Rice peas - 85 days. These peas are cream peas. Very mild in flavor. very small too. Takes a bunch to get enough to eat. I found them to be a pain in the neck so I won't grow them anymore. These peas are also crowded in the pod. These where also very productive. They are also climbers, but did ok on the ground too. Not sure how tall they would grow since my pole were only 5 feet tall. They got to the top and grew along the strings I had attaching the poles. The heat and drought did not seem to bother these guys either.
The taste was ok, but did not taste like much of anything to me, and I did not like the mouth feel of such tiny peas. I tended to add them to other peas in case I did not have enough to eat to make a meal.

California black eye - 60 days. I thought they tasted horrible till I found out that I was picking them too soon. I read someplace you had to wait till the pod turned yellow. When the pods are green they are horrible. We had a horrible drought and terribly hot weather last summer, so these peas cried uncle, and did not produce much. The pods did not fill well and the plants where small. I am not sure what a non heat stressed black eye pea plant should look like, but mine were very small and short. I liked the taste but I won't be growing them anymore. I don't think they are Texas tough. I think they are a northified variety.

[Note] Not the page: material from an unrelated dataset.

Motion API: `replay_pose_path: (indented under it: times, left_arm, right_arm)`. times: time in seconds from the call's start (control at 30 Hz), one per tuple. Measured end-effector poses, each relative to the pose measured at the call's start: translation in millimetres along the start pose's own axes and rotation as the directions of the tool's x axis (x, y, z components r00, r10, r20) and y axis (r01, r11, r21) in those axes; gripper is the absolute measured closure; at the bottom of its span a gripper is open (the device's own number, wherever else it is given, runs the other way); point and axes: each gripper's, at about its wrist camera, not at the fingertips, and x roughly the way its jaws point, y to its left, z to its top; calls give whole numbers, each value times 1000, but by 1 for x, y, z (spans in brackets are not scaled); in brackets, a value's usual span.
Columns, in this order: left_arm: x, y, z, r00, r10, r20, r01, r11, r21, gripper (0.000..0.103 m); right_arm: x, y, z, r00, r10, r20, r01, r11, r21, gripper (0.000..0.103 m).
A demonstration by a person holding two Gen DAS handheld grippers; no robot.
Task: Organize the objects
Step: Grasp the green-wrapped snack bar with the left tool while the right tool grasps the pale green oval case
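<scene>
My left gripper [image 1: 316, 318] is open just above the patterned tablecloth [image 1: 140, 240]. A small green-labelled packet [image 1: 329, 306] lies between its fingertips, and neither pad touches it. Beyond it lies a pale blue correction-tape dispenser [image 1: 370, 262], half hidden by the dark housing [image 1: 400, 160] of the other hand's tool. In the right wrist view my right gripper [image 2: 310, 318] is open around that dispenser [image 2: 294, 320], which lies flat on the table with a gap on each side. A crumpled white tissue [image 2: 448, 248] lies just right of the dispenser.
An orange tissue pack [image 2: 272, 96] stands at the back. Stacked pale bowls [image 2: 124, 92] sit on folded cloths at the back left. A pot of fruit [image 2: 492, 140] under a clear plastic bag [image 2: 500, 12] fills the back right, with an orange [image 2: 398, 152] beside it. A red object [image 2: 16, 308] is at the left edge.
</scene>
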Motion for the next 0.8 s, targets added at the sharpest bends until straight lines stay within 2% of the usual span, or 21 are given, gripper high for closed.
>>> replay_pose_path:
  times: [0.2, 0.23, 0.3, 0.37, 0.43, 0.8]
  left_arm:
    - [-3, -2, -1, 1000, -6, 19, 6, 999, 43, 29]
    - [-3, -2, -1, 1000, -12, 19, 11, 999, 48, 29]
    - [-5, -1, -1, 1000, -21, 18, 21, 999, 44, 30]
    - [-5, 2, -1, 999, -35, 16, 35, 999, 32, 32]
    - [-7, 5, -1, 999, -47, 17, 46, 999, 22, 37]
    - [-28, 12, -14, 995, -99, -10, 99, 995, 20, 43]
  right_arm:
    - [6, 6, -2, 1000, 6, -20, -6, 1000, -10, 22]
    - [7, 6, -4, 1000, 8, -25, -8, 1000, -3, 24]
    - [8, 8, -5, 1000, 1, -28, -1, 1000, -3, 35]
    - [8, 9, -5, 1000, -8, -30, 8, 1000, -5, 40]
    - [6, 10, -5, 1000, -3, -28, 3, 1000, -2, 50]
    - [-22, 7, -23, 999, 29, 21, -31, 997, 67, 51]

Purple hull - 70 days. The pods are purple and the peas are green with pink eyes. I liked the flavor. The vines seemed to run all over the ground. I don't know if they would climb if given a chance. I planted them very late in a empty spot in the garden, so they suffered lots of cowpeas aphids. I think this was due to cooler weather and our moist fall. They were planted the beginning of sept, and harvested beginning of November. Not anything I would repeat. It was sad to see the plants covered in bugs. The peas produced well though and tasted great. I plan to try purple hull again, to see if warmer weather keeps the bugs away. I did not save any seeds, since I don't save seeds from sick plants. I did receive some purple hulls on a trade so I could plant them again this year, but out of the 100 or so he sent they all had signs of weevils. I tossed all but 19 seeds. I may plant these away from all my other peas in case they still have weevils. Are weevils caused by wet soil? I did not get them in my saved seeds last year. The soil was not wet, but painfully dry most of the time.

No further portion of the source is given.